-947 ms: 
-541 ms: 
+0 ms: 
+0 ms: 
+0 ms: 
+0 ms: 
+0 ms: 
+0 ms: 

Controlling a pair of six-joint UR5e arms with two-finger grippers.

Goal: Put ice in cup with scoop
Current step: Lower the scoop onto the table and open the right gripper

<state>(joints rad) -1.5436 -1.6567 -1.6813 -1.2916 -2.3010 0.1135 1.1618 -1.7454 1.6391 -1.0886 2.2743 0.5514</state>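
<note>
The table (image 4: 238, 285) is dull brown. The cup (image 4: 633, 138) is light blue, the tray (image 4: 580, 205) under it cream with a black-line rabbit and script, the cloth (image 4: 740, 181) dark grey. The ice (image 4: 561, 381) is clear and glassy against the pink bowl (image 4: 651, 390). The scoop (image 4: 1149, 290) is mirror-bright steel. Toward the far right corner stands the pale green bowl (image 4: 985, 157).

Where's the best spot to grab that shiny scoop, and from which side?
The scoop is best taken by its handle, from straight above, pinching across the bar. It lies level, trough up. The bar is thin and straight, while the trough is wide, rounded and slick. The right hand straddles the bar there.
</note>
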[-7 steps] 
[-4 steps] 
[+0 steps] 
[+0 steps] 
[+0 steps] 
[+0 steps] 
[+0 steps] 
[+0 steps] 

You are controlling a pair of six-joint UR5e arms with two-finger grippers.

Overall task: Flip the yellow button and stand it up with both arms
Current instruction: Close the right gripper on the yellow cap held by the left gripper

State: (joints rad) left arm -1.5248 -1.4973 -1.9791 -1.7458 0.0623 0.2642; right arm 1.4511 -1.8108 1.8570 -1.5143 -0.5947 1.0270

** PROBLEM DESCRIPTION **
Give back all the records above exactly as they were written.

** REPLY TO THE TASK **
-947 ms: 
-541 ms: 
+0 ms: 
+0 ms: 
+0 ms: 
+0 ms: 
+0 ms: 
+0 ms: 

Controlling a pair of six-joint UR5e arms with two-finger grippers.

Goal: Put ice in cup with scoop
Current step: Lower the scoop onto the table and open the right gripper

<state>(joints rad) -1.5436 -1.6567 -1.6813 -1.2916 -2.3010 0.1135 1.1618 -1.7454 1.6391 -1.0886 2.2743 0.5514</state>
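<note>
The table (image 4: 238, 285) is dull brown. The cup (image 4: 633, 138) is light blue, the tray (image 4: 580, 205) under it cream with a black-line rabbit and script, the cloth (image 4: 740, 181) dark grey. The ice (image 4: 561, 381) is clear and glassy against the pink bowl (image 4: 651, 390). The scoop (image 4: 1149, 290) is mirror-bright steel. Toward the far right corner stands the pale green bowl (image 4: 985, 157).

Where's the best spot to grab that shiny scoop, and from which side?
The scoop is best taken by its handle, from straight above, pinching across the bar. It lies level, trough up. The bar is thin and straight, while the trough is wide, rounded and slick. The right hand straddles the bar there.
</note>
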[-7 steps] 
[-4 steps] 
[+0 steps] 
[+0 steps] 
[+0 steps] 
[+0 steps] 
[+0 steps] 
[+0 steps] 

You are controlling a pair of six-joint UR5e arms with two-finger grippers.

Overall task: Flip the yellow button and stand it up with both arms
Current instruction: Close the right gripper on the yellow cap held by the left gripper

State: (joints rad) left arm -1.5248 -1.4973 -1.9791 -1.7458 0.0623 0.2642; right arm 1.4511 -1.8108 1.8570 -1.5143 -0.5947 1.0270

Nothing else is required to complete this exercise.